Exercise goal:
Return the data below exactly, but only from the line containing "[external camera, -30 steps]" through the line containing "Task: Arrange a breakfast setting", with both of those lines included.

Input data:
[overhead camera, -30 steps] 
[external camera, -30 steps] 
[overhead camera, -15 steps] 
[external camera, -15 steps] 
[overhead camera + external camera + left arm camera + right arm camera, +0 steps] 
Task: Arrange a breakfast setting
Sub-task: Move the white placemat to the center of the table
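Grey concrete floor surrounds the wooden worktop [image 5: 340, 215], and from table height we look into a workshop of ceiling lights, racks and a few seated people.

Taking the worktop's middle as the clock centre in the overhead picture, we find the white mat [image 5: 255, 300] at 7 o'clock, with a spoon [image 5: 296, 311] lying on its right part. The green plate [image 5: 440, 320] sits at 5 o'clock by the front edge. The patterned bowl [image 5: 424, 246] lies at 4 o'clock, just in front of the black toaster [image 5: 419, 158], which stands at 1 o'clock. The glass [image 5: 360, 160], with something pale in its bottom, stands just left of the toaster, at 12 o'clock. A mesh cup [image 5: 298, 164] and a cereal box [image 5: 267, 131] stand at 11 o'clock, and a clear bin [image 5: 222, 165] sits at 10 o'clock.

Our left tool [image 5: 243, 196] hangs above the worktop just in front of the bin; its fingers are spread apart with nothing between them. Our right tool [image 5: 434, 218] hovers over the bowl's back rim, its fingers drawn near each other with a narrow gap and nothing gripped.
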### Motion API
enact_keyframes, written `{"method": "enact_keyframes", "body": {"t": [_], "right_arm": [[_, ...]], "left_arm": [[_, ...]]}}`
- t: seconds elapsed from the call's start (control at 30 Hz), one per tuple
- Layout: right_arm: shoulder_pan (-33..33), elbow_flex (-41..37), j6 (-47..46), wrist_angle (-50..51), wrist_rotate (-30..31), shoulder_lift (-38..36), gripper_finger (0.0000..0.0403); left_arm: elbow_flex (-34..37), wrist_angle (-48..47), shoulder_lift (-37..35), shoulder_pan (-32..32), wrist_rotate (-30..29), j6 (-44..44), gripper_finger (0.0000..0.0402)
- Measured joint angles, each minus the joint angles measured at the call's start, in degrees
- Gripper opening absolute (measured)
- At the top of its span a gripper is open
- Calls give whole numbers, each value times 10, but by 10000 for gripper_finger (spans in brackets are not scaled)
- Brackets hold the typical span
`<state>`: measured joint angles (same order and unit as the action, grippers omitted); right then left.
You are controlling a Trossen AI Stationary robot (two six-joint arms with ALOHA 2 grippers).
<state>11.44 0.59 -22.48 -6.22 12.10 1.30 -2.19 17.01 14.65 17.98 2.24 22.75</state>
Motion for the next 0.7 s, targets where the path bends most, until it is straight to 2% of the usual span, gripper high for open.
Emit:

Result for this exercise:
[external camera, -30 steps] 
[overhead camera, -15 steps] 
[external camera, -15 steps] 
[overhead camera + external camera + left arm camera + right arm camera, +0 steps] 
Task: Arrange a breakfast setting

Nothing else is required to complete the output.